Currently, the Sabatier Reaction and Water Electroylysis are included; as well as a water-based version of the Anthraquinone Process, and an inaccurate version of the Hydrogen Peroxide method for Hydrazine synthesis (the stoichiometric ratios are off, and it doesn't seem to produce much, if any, water); but the mod is missing a number of key reactions needed to complement the existing reactions.

Particularly these include the Reverse Water Gas Shift Reaction (to produce more oxygen via water electrolysis for burning the Sabatier's methane with), the Haber-Bosch Process (to produce Ammonia from atmospheric Nitrogen, for Hydrazine synthesis- currently Ammonia is hard to come by- I think you can only get it on Eve), and the gas-based version of the Anthraquinone Process (this version is, as far as I can tell, the more common one in real-life, and more useful in KSP- as it's much easier to come by Hydrogen and Oxygen separately than it is water- which the mod also provides no way to produce directly from its constituent gasses, such as via fuel-cell.)

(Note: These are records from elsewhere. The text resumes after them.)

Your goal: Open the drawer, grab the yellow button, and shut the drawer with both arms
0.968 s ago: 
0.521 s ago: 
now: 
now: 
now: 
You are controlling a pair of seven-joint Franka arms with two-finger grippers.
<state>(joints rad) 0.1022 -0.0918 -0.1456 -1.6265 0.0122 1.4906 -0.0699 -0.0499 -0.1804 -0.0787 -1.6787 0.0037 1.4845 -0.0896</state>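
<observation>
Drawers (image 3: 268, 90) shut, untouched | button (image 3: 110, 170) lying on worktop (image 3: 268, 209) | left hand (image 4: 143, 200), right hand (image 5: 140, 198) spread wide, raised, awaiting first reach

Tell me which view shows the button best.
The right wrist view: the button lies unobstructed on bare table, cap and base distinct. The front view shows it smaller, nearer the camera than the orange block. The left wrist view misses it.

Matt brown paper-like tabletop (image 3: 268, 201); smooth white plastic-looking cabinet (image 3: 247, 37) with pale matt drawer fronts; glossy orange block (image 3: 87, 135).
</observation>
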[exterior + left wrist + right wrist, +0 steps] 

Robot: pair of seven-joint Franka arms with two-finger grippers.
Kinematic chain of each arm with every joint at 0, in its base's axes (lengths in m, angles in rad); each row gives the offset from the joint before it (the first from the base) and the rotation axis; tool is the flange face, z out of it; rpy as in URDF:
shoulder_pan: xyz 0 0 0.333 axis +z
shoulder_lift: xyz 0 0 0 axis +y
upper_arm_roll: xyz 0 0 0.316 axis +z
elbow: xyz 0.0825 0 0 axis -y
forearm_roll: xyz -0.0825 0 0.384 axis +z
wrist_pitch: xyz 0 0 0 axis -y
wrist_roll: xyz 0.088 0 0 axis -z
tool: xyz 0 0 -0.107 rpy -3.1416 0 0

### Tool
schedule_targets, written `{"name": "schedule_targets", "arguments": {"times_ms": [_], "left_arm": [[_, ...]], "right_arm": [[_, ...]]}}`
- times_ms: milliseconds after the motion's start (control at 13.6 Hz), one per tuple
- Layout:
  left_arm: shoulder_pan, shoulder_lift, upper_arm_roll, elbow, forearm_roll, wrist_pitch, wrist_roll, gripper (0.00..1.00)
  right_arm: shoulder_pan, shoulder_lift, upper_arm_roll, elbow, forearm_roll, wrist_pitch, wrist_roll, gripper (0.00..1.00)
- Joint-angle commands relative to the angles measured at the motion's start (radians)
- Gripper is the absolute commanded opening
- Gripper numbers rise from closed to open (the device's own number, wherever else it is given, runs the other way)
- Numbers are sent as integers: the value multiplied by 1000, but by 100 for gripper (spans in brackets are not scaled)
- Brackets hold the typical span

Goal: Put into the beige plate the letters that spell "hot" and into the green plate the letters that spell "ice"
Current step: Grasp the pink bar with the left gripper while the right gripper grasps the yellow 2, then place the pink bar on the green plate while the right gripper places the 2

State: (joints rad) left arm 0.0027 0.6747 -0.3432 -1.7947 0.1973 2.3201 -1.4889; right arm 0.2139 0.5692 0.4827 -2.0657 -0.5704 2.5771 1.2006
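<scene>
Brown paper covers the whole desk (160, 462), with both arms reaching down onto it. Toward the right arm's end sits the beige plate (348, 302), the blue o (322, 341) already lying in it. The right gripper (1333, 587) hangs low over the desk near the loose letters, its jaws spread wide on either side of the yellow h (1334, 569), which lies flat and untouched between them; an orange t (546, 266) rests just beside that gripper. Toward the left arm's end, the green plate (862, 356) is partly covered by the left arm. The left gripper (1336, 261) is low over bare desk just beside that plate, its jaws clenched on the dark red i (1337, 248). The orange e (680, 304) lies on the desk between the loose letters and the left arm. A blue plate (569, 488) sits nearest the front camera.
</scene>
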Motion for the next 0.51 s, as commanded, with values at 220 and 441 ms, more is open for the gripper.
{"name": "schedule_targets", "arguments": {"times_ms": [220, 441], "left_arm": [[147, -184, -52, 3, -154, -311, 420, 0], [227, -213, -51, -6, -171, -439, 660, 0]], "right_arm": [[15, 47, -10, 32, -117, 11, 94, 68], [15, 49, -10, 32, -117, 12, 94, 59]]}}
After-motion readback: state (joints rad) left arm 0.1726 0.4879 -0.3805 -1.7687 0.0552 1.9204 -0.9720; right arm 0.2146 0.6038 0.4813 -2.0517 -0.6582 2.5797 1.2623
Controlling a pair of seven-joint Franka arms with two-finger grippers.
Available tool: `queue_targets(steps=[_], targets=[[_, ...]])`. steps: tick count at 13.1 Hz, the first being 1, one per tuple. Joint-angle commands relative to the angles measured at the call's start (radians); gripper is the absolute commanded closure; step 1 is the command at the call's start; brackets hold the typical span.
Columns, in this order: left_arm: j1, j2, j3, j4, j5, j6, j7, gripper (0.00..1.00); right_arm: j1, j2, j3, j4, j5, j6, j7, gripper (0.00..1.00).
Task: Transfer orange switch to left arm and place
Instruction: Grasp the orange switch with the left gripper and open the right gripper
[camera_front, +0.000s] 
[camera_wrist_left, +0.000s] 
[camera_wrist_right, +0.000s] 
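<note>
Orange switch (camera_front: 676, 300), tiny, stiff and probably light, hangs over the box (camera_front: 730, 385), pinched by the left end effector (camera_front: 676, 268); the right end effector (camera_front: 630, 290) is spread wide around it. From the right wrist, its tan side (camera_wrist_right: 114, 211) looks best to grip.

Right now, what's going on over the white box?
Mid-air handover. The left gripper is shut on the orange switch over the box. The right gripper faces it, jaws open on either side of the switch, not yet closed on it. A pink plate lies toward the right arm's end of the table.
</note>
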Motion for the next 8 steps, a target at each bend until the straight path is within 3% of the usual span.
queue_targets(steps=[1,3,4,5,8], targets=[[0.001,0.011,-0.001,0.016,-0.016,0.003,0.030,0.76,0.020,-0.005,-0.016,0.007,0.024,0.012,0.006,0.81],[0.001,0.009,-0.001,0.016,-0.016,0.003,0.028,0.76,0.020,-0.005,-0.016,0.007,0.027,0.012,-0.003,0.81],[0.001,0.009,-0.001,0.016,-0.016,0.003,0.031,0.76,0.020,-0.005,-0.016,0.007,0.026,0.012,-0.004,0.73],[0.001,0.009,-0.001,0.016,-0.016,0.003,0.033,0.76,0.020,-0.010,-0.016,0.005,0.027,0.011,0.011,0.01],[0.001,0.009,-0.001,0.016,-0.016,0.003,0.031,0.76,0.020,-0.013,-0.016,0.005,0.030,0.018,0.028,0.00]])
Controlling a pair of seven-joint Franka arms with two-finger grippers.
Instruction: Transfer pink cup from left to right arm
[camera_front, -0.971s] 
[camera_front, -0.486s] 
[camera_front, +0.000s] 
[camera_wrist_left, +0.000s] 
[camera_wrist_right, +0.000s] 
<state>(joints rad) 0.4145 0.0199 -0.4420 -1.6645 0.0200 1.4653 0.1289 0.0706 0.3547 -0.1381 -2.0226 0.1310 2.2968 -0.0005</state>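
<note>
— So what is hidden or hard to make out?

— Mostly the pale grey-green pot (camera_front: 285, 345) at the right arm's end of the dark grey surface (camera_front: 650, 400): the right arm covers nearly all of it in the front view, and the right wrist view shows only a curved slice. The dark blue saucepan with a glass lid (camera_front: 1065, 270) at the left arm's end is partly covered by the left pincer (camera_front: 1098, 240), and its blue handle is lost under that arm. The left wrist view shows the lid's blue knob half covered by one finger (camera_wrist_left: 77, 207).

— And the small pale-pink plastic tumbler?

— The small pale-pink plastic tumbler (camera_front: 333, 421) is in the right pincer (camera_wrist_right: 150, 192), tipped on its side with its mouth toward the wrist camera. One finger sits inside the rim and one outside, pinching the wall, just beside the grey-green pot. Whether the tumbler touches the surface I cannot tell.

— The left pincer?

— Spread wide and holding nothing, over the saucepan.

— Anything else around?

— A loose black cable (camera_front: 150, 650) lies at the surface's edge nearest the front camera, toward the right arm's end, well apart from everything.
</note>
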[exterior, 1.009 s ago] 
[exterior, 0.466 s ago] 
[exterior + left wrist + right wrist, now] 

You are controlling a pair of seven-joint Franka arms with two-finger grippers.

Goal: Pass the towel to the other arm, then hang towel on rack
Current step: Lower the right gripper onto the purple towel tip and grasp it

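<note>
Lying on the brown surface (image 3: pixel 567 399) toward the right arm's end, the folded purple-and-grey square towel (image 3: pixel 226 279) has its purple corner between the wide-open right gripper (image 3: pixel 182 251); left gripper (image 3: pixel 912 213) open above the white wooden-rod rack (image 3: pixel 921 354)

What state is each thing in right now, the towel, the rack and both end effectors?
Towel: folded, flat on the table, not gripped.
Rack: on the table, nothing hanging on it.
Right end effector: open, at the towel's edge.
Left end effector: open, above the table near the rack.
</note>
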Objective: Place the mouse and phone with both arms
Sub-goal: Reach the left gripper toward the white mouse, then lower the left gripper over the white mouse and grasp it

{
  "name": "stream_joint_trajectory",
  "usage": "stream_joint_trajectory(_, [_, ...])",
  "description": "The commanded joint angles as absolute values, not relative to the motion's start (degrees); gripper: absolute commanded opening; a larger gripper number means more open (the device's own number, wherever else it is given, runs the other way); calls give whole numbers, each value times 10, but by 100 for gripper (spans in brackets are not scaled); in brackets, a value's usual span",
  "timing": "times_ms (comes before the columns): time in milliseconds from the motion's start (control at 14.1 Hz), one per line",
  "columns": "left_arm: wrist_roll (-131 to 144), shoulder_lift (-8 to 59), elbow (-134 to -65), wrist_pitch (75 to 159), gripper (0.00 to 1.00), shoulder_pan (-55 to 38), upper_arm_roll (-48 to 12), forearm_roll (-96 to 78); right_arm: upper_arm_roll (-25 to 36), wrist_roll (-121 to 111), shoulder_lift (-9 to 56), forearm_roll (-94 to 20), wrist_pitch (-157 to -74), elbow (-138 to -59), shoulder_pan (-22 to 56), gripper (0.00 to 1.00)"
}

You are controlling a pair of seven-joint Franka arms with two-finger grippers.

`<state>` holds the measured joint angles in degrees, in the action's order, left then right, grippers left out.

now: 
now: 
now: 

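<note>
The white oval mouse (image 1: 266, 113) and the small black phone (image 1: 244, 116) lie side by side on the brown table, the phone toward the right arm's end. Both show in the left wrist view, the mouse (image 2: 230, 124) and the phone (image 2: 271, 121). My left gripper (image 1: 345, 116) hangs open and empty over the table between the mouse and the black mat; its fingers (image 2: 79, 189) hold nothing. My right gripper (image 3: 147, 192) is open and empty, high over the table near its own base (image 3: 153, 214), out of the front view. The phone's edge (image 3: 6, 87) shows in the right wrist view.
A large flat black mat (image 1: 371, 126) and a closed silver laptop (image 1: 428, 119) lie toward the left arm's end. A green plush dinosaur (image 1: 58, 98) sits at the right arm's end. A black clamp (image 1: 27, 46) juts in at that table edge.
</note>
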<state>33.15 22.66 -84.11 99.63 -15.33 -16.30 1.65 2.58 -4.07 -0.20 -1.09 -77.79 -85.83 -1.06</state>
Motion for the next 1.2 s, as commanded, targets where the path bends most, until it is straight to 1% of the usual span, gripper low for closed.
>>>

If you're interested to see the discussion, or would like to chime in and say something yourself, here is the link to the page on the (very long) KSP-Interstellar thread where I most recently posed on the topic (page 653)

http://forum.kerbalspaceprogram.com/threads/43839-0-23-KSP-Interstellar-%28Thermal-Helper-Solar-Sail-Impactors-Fusion%29-Version-0-10-3/page653

Regards,

Northstar

P.S. Some of you might catch that I make reference to earlier posts I made on the same topic trying to get FractalUK's attention. For those of you desiring context, the links for those earlier posts (two pairs of posts, posted on pages 640 and 647)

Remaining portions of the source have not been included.